The median age was 33.9 years. 27.8% of residents were under the age of 18 and 10.7% were 65 years of age or older. For every 100 females, there were 110.7 males, and for every 100 females age 18 and over, there were 98.2 males age 18 and over.

0.0% of residents lived in urban areas, while 100.0% lived in rural areas.

There were 464 households and 351 families in the village. Of all households, 45.3% had children under the age of 18 living in them, 52.2% were married-couple households, 15.7% had a male householder with no spouse or partner present, and 21.8% had a female householder with no spouse or partner present.
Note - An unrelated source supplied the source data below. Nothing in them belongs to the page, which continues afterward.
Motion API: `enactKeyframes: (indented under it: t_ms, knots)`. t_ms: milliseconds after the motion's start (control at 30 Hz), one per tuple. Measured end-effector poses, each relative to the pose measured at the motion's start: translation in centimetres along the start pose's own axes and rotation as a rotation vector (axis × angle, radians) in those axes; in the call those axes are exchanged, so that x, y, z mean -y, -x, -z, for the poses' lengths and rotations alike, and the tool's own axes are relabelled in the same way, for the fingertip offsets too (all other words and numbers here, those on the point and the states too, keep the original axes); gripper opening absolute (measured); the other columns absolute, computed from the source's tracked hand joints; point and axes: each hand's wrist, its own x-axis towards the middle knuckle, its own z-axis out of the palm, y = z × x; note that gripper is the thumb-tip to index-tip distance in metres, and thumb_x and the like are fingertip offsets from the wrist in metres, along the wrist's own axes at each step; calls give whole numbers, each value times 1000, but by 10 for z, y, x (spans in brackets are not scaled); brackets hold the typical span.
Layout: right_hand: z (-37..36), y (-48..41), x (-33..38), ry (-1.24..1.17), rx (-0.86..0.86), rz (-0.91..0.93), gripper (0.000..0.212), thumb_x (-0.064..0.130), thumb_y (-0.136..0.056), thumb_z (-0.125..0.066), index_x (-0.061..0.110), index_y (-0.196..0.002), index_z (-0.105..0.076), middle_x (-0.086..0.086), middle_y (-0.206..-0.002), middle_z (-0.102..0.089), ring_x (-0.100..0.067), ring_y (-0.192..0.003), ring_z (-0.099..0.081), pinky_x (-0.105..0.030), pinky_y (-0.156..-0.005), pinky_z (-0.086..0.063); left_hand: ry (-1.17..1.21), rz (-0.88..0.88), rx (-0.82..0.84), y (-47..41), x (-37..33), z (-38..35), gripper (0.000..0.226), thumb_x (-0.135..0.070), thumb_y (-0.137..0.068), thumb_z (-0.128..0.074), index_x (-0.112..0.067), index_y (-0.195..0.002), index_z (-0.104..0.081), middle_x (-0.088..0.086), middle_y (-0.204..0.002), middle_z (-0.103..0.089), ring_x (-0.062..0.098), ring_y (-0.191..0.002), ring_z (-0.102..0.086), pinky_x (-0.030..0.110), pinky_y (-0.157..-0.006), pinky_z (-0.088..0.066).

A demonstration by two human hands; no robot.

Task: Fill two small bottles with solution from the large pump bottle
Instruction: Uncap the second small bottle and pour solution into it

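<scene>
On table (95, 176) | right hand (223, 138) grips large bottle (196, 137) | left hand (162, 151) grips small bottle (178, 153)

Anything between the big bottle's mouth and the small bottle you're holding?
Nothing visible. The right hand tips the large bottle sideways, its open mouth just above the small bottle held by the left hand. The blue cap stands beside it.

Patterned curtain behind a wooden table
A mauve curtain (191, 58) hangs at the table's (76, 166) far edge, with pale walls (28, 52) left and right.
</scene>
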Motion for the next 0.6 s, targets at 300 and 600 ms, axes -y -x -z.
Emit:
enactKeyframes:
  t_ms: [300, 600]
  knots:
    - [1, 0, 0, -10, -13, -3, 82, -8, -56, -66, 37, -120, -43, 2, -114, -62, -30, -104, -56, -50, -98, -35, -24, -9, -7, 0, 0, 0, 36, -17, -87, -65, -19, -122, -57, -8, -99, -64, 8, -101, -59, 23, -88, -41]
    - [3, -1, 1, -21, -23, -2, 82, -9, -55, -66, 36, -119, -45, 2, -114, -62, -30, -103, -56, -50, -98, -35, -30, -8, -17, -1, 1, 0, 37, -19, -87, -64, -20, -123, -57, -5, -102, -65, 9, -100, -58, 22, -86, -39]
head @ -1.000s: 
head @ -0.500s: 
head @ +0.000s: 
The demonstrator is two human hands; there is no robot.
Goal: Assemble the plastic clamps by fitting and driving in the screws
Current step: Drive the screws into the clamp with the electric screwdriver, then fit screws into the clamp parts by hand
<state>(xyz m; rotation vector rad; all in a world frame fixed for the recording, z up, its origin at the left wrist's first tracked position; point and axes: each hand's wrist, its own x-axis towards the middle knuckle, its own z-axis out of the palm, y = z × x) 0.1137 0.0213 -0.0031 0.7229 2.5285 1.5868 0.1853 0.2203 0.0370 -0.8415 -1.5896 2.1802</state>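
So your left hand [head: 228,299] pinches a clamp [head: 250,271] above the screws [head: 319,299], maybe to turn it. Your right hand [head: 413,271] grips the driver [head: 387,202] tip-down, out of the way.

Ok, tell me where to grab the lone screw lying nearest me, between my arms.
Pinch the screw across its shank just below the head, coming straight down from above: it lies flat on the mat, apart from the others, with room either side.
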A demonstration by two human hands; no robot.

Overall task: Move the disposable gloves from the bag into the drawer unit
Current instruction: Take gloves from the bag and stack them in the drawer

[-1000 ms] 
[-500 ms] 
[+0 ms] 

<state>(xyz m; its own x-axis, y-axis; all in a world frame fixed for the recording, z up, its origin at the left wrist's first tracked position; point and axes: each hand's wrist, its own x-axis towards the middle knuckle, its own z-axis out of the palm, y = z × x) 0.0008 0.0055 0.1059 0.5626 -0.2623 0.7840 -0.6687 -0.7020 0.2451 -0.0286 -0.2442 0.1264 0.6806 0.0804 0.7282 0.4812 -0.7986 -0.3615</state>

About 19.9% of all households were made up of individuals, and 6.2% had someone living alone who was 65 years of age or older. The average household size was 3.93 and the average family size was 3.47.

There were 497 housing units, of which 6.6% were vacant. The average housing-unit density was 646.29 /sqmi. The homeowner vacancy rate was 1.4% and the rental vacancy rate was 4.7%.

===Income and poverty===
The median income for a household in the village was $67,316, and the median income for a family was $76,250. Males had a median income of $41,250 versus $23,568 for females. The per capita income for the village was $23,843. About 9.4% of families and 11.1% of the population were below the poverty line, including 14.0% of those under age 18 and 16.8% of those age 65 or over.

==Education==
It is in the North Boone Community Unit School District 200.